A hacker dumped 14.59 GB of Cal AI user data on BreachForums on March 9, exposing the health information of over 3.2 million people. The exposed records include dates of birth, body measurements, meal logs with timestamps, and even what time users eat each day. At least one record belongs to a child born in 2014.
The attack vector was embarrassingly basic: a Firebase database with no authentication requirements. Firebase starts secure by default — developers have to actively misconfigure it to leave data publicly readable. Someone at Cal AI did exactly that.
What Got Exposed
The attacker, using the alias “vibecodelegend,” claimed the entire subscription table was readable without credentials. The leaked data includes:
- Full names and email addresses
- Dates of birth and gender
- Physical measurements (height, weight)
- Meal logs with timestamps — when and what you eat
- Exercise goals and macronutrient targets
- PIN codes and subscription details
- Social media profile links
This isn’t just email addresses and hashed passwords. It’s a complete lifestyle profile: what you weigh, what you’re trying to achieve, when you eat breakfast, and how your body is changing over time.
The 2.8 million unique email addresses and 1.2 million Apple private relay addresses confirm this wasn’t a small breach. The data is now circulating on Russian-language platforms and Telegram channels.
A 4-Digit PIN With No Lockout
The Firebase misconfiguration wasn’t Cal AI’s only security failure. The app also relied on 4-digit numeric PINs for authentication — offering less protection than a luggage lock.
With only 10,000 possible combinations and no rate limiting or CAPTCHA on the login endpoint, attackers could brute-force any account in minutes. This wasn’t sophisticated hacking. It was walking through an unlocked door.
Child Data in the Breach
At least one record reportedly belonged to a user born in 2014 — an 11-year-old. That triggers serious compliance violations under both COPPA (Children’s Online Privacy Protection Act) and GDPR, which impose heightened protections for children’s data.
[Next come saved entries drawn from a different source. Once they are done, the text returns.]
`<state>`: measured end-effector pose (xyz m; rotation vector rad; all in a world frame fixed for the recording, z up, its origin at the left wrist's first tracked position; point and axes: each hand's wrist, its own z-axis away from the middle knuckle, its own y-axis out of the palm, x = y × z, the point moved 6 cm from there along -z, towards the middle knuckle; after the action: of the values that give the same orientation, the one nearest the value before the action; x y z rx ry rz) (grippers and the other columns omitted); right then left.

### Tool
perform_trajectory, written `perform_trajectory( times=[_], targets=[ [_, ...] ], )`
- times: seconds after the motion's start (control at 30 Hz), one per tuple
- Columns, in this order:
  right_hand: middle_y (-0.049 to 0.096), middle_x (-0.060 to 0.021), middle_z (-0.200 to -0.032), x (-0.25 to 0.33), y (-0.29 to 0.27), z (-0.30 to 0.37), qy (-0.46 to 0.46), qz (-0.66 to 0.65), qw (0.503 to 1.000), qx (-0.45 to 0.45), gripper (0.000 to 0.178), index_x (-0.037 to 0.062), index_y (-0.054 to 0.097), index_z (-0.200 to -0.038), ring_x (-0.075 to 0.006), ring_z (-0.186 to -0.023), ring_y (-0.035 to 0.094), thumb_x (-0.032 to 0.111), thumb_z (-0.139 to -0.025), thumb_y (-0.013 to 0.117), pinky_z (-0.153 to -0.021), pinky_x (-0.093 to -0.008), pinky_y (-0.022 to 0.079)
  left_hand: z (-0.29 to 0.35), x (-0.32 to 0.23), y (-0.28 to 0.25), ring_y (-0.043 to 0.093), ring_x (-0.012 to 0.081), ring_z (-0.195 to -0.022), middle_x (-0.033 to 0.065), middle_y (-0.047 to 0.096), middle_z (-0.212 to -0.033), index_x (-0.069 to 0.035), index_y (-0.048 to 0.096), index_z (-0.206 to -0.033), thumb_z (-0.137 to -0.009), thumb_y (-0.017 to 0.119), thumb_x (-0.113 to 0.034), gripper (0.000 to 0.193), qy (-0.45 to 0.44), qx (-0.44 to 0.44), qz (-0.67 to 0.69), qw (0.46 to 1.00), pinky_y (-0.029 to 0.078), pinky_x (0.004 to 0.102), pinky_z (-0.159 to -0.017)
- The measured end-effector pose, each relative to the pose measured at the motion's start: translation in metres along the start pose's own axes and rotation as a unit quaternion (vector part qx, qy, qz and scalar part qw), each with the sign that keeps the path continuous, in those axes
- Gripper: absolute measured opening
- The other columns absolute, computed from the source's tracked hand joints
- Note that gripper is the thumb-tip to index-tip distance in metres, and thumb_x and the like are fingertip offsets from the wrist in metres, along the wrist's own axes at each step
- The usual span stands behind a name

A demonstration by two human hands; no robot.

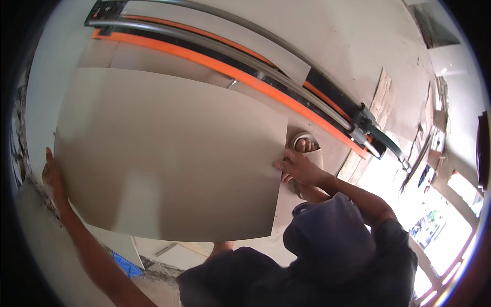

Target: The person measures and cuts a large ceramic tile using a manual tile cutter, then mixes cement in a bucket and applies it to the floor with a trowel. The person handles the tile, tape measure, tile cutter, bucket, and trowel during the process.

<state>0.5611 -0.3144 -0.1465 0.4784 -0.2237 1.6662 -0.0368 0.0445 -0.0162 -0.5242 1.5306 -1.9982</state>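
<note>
A large, plain grey-beige tile fills the middle of the view, and I hold it between both hands. My left hand is at its left edge, one finger pointing up and part of the hand hidden by the edge. At the right edge, my right hand grips it with the thumb on top and fingers curled beneath. Just beyond the tile's far edge lies a long manual tile cutter with metal rails and orange strips. Its dark handle is at the right end.
My sandalled foot is beside my right hand, and my dark-clothed knee rises in front of me. Another flat light piece lies at the cutter. Wooden boards lie at the right. A blue object is near my left forearm.
</note>
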Motion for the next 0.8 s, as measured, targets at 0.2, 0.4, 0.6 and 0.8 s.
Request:
perform_trajectory(
  times=[0.2,0.4,0.6,0.8],
  targets=[
    [0.061,-0.0076,-0.084,0.067,0.026,0.053,-0.114,0.056,0.992,0.01,0.039,-0.0048,0.046,-0.117,-0.0097,-0.071,0.059,0.023,-0.092,0.055,-0.059,-0.0244,0.05,0.07,0.136,-0.126,0.058,0.0257,-0.101,0.0157,0.061,-0.114,0.002,0.058,-0.12,-0.082,0.048,-0.067,0.08,0.014,-0.13,0.169,0.977,0.043,0.0336,-0.09],
    [0.059,-0.0108,-0.08,0.163,0.043,0.15,-0.144,0.171,0.972,-0.071,0.042,-0.0026,0.05,-0.11,-0.0163,-0.072,0.056,0.031,-0.087,0.061,-0.063,-0.0305,0.046,0.212,0.248,-0.242,0.06,0.0262,-0.089,0.0182,0.064,-0.101,0.008,0.061,-0.11,-0.081,0.042,-0.073,0.088,-0.141,-0.1,0.153,0.973,0.046,0.0389,-0.079],
    [0.06,-0.023,-0.091,0.258,0.071,0.299,-0.206,0.238,0.932,-0.18,0.046,0.0007,0.053,-0.107,-0.0367,-0.088,0.061,0.039,-0.083,0.064,-0.074,-0.0413,0.046,0.368,0.328,-0.308,0.055,0.0251,-0.076,0.0163,0.062,-0.088,0.01,0.064,-0.099,-0.084,0.042,-0.069,0.083,-0.265,-0.12,0.236,0.927,0.045,0.0397,-0.07],
    [0.064,-0.02,-0.089,0.291,0.101,0.464,-0.137,0.277,0.92,-0.241,0.046,0.0,0.059,-0.107,-0.034,-0.088,0.063,0.039,-0.083,0.063,-0.077,-0.0387,0.049,0.448,0.37,-0.34,0.049,0.0209,-0.059,0.0117,0.055,-0.062,0.009,0.064,-0.08,-0.09,0.042,-0.06,0.073,-0.255,-0.152,0.393,0.871,0.043,0.0377,-0.057]
  ],
)
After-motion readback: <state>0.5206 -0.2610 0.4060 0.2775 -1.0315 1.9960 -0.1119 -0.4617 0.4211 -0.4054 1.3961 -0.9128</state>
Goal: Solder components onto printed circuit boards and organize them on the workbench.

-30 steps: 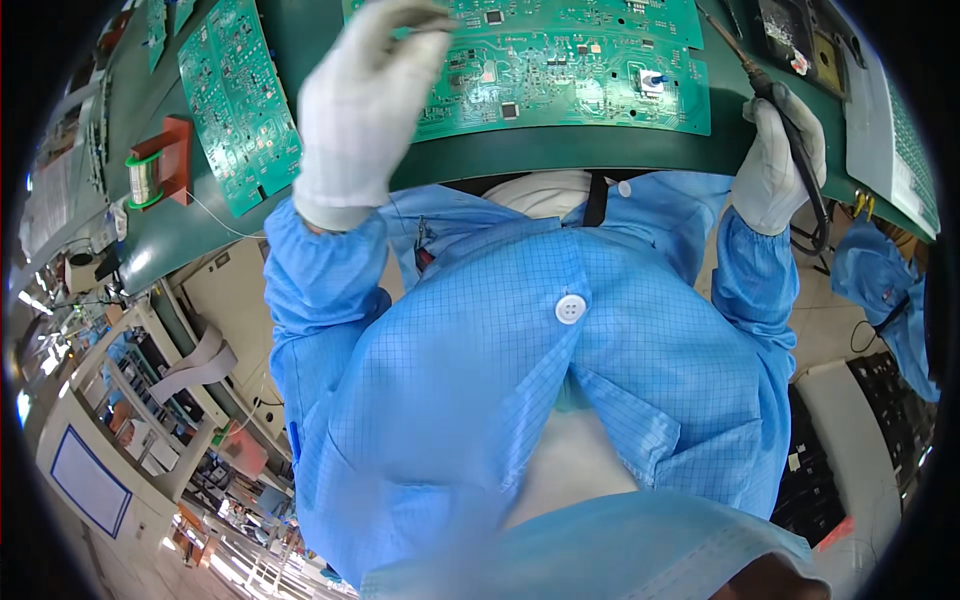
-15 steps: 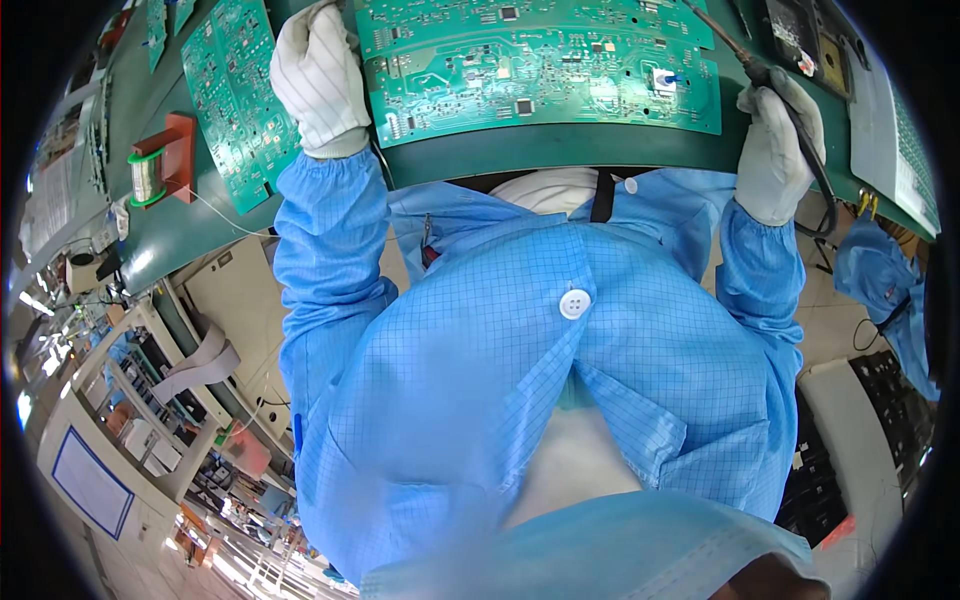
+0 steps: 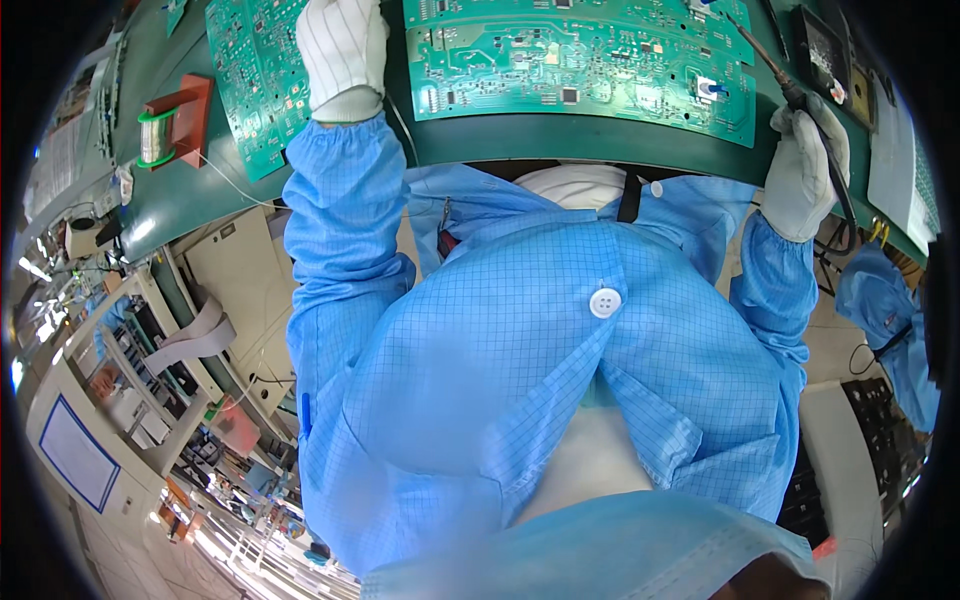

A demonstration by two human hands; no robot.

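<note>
My left hand [image 3: 343, 55], in a white striped glove, is closed at the left end of a green circuit board panel [image 3: 500, 85]. A thin solder wire [image 3: 403, 132] runs up to this hand from under the sleeve; its end in the fingers is hidden. My right hand [image 3: 806, 165], in a white glove, grips a soldering iron [image 3: 790, 88] right of the panel. Its tip points up and left, over the panel's right end, near a white part with a blue shaft [image 3: 709, 89]. I cannot tell whether the tip touches anything.
Another green circuit board [image 3: 262, 95] lies left of my left hand. Beyond it, a solder spool [image 3: 156, 138] sits on a red-brown holder [image 3: 193, 120]. The iron's dark cable loops below my right hand. A dark tray [image 3: 822, 50] stands at the far right of the green bench [image 3: 580, 143].
The panel, bench and both hands have shifted right in the picture. My left hand appears higher and my right hand lower. Both grips look the same.
</note>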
When health apps collect body measurements, eating patterns, and fitness goals from minors, regulators take notice. Cal AI may face penalties beyond the reputational damage of the breach itself.
The MyFitnessPal Connection
Cal AI acquired MyFitnessPal in a deal that should have triggered exhaustive security due diligence. MyFitnessPal already suffered a massive breach in 2018 under Under Armour’s ownership, exposing 150 million accounts.
That earlier breach was mostly usernames and hashed passwords. This one is worse. Body measurements, meal patterns, and health goals create opportunities for social engineering, extortion, and targeted scams that email addresses alone don’t provide.
Acquiring a company with a breach history while running an unauthenticated database is a stunning lapse in security governance. Either the due diligence didn’t happen, or the findings were ignored.
Cal AI’s Response: Silence
As of publication, Cal AI has not responded to press inquiries about the breach. Users haven’t received breach notification emails. The company hasn’t acknowledged the incident publicly.
This silence is itself a compliance problem. GDPR requires breach notification within 72 hours when personal data is compromised. Various US state laws impose similar requirements. Every day without disclosure increases potential penalties.
What You Can Do
If you use Cal AI or have ever used it:
1. Change your PIN and password immediately. If you reused that PIN elsewhere (your phone, other apps), change those too.
2. Check haveibeenpwned.com. See if your email appears in the breach data once it’s indexed.
3. Watch for targeted phishing. Attackers now know your weight goals, eating habits, and email. Expect scam fitness coaching offers, fake supplement deals, or “account verification” attempts.
4. Consider deleting your account. The app has demonstrated fundamental security failures. Your data may already be gone, but limiting future exposure makes sense.
5. Monitor for identity theft. Health data combined with dates of birth and names enables more sophisticated identity fraud. Consider a credit freeze if you’re concerned.
The Bigger Picture
Cal AI isn’t unique. Health and fitness apps collect deeply personal information — often with minimal security and no regulatory oversight. Unlike medical providers bound by HIPAA, these apps operate in a gray zone where your body measurements, eating patterns, and health goals receive no special protection.
The 15 most popular weight control apps collect an average of 13 data types. Many share this information with third-party marketers. Security audits are optional. Breach disclosures are inconsistent.
This breach should make anyone reconsider which apps deserve access to their health data. The convenience of AI-powered calorie tracking comes with a cost: trusting a company to secure information about your body that you’d never share publicly.
Cal AI failed that trust. The question is whether regulators and users will hold them accountable — or move on to the next app making the same promises with the same risks.